§ Assignment:
Without including any images, reproduce each entry exactly.
****************
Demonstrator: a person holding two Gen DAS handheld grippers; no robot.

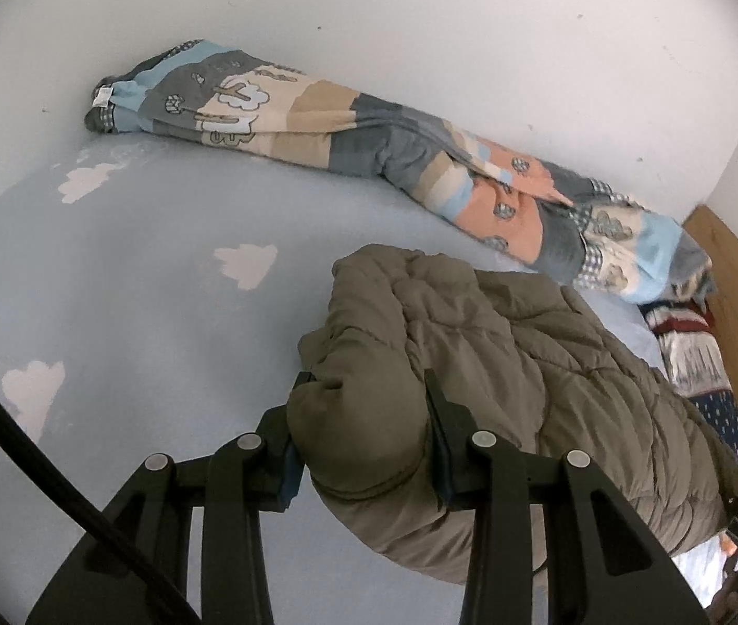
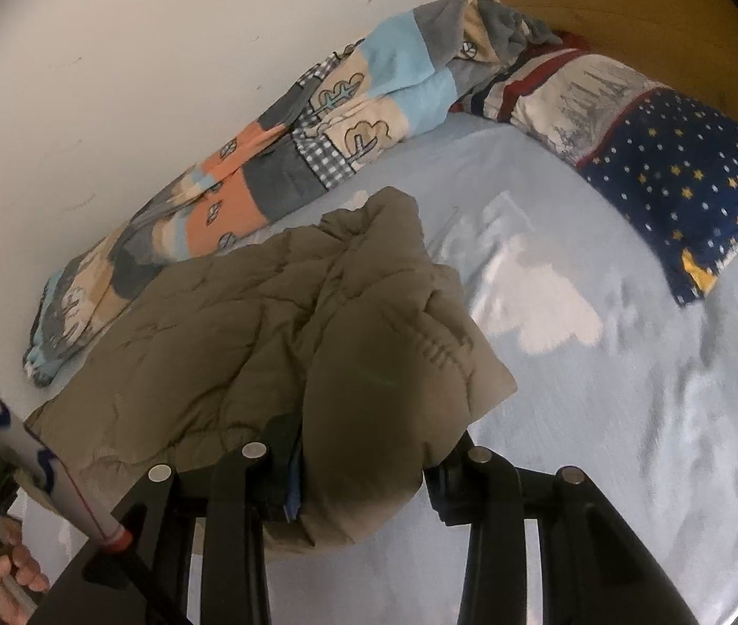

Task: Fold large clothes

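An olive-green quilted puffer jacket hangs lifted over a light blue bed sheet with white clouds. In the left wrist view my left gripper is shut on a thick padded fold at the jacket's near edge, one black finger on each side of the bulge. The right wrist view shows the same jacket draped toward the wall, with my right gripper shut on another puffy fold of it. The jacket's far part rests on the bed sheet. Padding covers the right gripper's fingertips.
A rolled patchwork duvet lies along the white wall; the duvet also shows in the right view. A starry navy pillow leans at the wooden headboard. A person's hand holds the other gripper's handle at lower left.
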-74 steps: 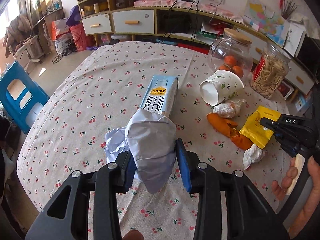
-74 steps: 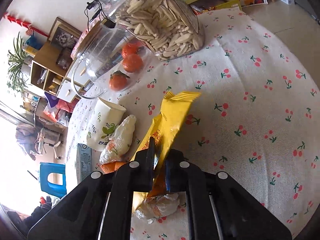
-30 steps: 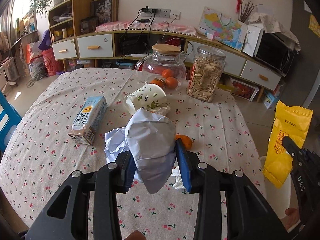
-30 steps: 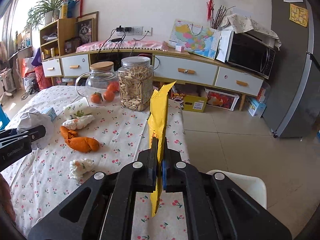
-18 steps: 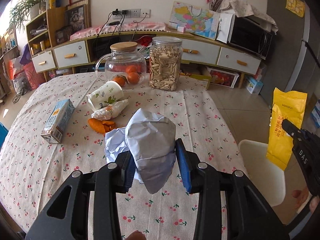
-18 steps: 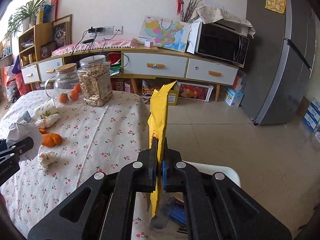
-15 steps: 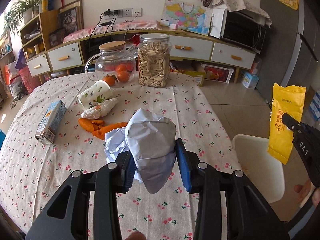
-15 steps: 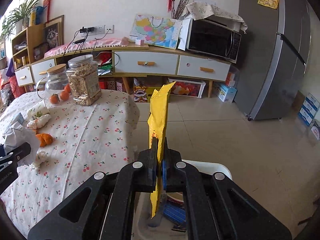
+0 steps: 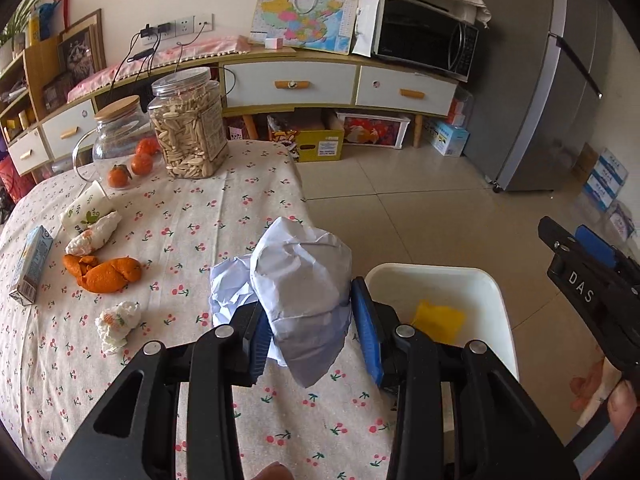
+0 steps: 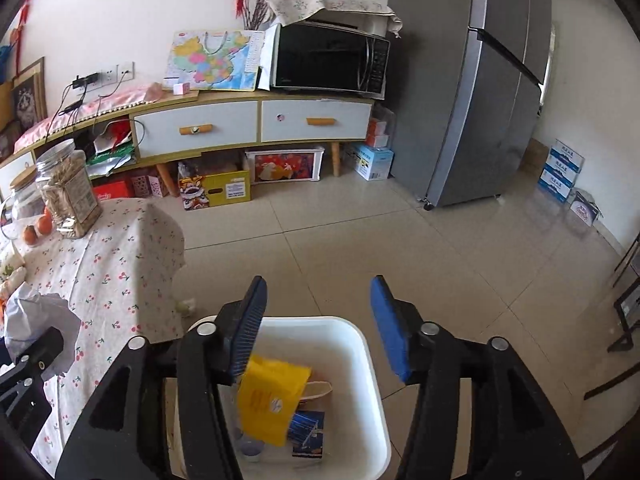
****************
§ The answer:
Demonstrator: a person holding two Gen DAS handheld grippers; no robot.


Task: Fold large clothes

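An olive-green quilted puffer jacket hangs lifted over a light blue bed sheet with white clouds. In the left wrist view my left gripper is shut on a thick padded fold at the jacket's near edge, one black finger on each side of the bulge. The right wrist view shows the same jacket draped toward the wall, with my right gripper shut on another puffy fold of it. The jacket's far part rests on the bed sheet. Padding covers the right gripper's fingertips.
A rolled patchwork duvet lies along the white wall; the duvet also shows in the right view. A starry navy pillow leans at the wooden headboard. A person's hand holds the other gripper's handle at lower left.
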-74 steps: 
-74 steps: 
-30 steps: 
-30 steps: 
-18 steps: 
-18 steps: 
-15 steps: 
-15 steps: 
+0 steps: 
+0 steps: 

This is the complete output for the exercise.